We had a lot of ideas in and after the game jam, here are some of them:

RC-car – Instead of only having cameras that would shoot the slimes we had one idea about having a RC-car that would move around and shoot the slimes. It would have the ability to see other things, take better positions then the cameras, and be agile to dodge the slimes. But because it would run on batteries it would only have limited movement and if the player was careless the battery would run out and the car would be useless. Until you would pick it up with another car or recharge it. We also had some ideas about have the cars connected to a dog leash, which would limit the cars movement, could be stretched but would involve the risk of losing control of the car if stretched to far.

Different Weapons – Like Grenades, mines, and something about limited ammo.

Enemies – We spend some time thinking about the spawn system, right now it spawns enemies with a random interval on one of the lanes. Then after 5-10s it changes to activate another lain and only spawn enemies there. I added a kind of crawling movement to the enemies in the post local game updated, which I have not play tested, and 3 variants, a slow and tough, fast and fragile, and the mid-range enemy. It would be cool to have more variant, like flying, splitting slime (when you kill it it spawns 3 smaller slimes) etc.
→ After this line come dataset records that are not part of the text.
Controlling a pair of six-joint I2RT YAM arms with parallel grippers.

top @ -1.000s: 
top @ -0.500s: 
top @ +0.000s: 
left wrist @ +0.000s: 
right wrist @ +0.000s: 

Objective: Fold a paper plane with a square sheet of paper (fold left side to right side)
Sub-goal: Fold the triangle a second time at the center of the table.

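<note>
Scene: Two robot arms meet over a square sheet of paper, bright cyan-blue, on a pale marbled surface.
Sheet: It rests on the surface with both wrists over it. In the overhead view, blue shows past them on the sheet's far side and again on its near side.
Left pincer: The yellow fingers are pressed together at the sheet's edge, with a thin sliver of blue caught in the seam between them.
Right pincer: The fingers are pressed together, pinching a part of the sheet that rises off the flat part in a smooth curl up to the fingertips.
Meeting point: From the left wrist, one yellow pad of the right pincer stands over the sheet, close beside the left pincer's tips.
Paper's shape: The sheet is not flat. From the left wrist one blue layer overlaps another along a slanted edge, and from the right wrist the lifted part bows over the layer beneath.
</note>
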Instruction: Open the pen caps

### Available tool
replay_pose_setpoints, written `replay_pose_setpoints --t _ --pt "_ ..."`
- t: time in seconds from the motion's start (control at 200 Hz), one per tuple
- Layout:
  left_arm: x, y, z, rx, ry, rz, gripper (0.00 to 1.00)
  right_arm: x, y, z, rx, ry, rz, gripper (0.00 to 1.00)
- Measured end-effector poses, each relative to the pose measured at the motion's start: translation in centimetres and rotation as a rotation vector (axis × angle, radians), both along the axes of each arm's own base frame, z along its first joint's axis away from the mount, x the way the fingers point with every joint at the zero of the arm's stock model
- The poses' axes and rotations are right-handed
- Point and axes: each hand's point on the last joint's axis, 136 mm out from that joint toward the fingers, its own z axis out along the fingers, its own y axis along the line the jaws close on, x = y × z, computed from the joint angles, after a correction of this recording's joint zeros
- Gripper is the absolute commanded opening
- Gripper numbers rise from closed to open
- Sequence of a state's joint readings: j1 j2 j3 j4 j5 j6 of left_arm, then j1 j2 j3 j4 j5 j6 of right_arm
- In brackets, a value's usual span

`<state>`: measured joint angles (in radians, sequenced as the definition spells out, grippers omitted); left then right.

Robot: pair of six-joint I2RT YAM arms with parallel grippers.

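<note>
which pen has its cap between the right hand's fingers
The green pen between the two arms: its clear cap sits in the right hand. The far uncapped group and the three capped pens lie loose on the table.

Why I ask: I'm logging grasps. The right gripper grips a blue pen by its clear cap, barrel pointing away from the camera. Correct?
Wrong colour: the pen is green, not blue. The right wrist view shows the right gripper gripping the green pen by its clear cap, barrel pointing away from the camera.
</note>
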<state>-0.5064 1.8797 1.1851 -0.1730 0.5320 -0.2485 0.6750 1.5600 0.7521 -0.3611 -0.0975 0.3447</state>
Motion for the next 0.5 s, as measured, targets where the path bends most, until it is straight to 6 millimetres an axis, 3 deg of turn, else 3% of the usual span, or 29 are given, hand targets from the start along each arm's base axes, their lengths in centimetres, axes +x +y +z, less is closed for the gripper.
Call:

Level 1.1 – It was also plans to make the level slightly bigger, and have multiple routs in each room so you have to look around you to spot all of the enemies. I actually made a plan for the map, which have all rooms interconnected on the map (they are separate right now), made them slightly bigger for more space for different routs, some extra space for more cameras, and a kind of escalation where the longer you play more spawn points open up.